Input material ->
◆ ◆ ◆

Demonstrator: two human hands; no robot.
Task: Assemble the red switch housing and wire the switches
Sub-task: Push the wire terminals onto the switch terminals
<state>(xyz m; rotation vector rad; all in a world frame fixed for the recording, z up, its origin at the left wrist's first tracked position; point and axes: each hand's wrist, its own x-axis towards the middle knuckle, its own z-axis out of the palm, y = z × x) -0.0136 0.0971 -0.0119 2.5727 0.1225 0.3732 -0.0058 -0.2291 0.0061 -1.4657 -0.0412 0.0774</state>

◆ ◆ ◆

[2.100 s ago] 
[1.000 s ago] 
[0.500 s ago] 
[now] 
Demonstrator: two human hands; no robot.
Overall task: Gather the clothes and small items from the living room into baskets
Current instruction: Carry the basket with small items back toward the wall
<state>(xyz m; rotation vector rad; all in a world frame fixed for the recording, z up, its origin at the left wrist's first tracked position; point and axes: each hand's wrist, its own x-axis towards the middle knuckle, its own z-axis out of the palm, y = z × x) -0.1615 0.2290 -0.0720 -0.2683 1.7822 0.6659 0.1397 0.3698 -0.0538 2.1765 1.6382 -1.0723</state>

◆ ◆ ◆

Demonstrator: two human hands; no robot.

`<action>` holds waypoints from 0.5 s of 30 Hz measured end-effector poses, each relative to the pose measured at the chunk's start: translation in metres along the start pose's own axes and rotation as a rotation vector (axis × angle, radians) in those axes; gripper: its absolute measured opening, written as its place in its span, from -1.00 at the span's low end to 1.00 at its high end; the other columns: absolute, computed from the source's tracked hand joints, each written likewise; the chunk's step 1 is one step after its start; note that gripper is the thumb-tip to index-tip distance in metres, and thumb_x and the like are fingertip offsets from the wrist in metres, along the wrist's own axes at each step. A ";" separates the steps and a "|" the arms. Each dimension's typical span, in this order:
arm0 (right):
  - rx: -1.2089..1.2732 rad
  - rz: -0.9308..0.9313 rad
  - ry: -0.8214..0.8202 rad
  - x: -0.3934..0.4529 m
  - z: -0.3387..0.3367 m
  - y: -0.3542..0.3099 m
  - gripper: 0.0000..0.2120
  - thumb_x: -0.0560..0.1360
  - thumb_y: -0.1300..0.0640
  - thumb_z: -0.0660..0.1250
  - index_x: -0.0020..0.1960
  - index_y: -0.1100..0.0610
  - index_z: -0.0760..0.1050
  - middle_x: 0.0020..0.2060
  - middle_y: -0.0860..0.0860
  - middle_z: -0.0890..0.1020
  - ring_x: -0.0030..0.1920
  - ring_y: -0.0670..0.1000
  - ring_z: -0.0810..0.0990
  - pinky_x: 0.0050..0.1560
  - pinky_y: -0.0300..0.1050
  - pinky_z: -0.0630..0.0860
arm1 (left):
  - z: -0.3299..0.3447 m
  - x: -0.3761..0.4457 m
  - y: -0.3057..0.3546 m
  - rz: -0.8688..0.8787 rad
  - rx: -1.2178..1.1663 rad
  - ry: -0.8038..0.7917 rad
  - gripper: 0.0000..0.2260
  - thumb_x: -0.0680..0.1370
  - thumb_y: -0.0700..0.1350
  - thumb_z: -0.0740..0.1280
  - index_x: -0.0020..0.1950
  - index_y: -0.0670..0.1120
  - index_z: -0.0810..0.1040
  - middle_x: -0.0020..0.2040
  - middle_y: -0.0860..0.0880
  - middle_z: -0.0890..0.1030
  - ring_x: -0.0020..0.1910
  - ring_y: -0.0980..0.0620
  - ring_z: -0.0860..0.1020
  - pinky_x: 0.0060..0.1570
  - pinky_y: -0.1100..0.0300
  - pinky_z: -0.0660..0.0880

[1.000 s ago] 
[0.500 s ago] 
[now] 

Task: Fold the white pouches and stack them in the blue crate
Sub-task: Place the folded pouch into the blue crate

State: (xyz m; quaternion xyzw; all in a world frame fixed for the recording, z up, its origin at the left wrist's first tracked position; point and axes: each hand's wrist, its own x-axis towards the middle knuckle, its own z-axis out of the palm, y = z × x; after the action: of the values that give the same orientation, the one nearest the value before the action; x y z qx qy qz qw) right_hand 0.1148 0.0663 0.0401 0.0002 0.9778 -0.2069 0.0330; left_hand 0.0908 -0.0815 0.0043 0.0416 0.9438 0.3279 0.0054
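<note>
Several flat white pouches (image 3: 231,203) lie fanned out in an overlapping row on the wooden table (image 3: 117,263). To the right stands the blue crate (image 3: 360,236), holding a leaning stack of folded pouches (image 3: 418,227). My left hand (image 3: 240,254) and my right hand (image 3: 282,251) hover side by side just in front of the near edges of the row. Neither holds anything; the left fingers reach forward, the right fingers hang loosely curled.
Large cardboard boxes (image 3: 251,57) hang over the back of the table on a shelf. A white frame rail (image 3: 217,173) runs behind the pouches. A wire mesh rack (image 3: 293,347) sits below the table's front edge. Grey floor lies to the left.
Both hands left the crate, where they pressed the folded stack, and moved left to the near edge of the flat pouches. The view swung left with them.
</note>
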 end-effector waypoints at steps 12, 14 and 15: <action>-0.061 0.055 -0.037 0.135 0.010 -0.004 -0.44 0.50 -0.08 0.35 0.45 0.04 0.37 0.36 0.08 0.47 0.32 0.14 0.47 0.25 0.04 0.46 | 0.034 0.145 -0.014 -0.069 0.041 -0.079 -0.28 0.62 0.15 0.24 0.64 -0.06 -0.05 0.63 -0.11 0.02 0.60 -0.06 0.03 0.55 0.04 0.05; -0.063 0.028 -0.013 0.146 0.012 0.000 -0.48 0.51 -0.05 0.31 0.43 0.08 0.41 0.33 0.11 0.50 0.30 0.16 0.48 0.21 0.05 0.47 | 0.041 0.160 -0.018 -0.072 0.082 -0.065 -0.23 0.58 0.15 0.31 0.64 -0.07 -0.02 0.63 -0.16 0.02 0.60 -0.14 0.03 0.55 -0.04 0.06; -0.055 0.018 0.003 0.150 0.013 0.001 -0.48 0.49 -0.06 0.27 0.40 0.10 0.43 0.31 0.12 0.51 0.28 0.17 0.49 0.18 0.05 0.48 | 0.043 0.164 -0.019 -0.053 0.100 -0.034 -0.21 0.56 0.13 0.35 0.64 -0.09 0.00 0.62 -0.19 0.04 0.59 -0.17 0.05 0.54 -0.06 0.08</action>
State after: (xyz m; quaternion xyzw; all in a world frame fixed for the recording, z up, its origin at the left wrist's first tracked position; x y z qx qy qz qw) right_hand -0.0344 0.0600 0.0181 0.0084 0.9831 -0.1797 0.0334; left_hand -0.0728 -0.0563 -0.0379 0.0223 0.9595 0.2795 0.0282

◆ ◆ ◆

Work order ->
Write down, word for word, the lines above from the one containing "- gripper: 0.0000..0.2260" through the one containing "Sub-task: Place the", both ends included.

Reply to the task ->
  - gripper: 0.0000..0.2260
  - thumb_x: -0.0680..0.1370
  - thumb_y: -0.0700..0.1350
  - thumb_z: -0.0740..0.1280
  - index_x: -0.0020..0.1950
  - index_y: -0.0670..0.1120
  - index_z: -0.0810..0.1040
  - middle_x: -0.0020..0.2040
  - middle_y: -0.0860..0.0880
  - middle_z: -0.0890..0.1030
  - ring_x: -0.0020..0.1910
  - ring_y: -0.0980..0.0620
  - ring_z: -0.0860..0.1020
  - pinky_x: 0.0060..0.1570
  - pinky_y: -0.1100..0.0300
  - pinky_z: -0.0660..0.0880

[1.000 s ago] 
[0.500 s ago] 
[now] 

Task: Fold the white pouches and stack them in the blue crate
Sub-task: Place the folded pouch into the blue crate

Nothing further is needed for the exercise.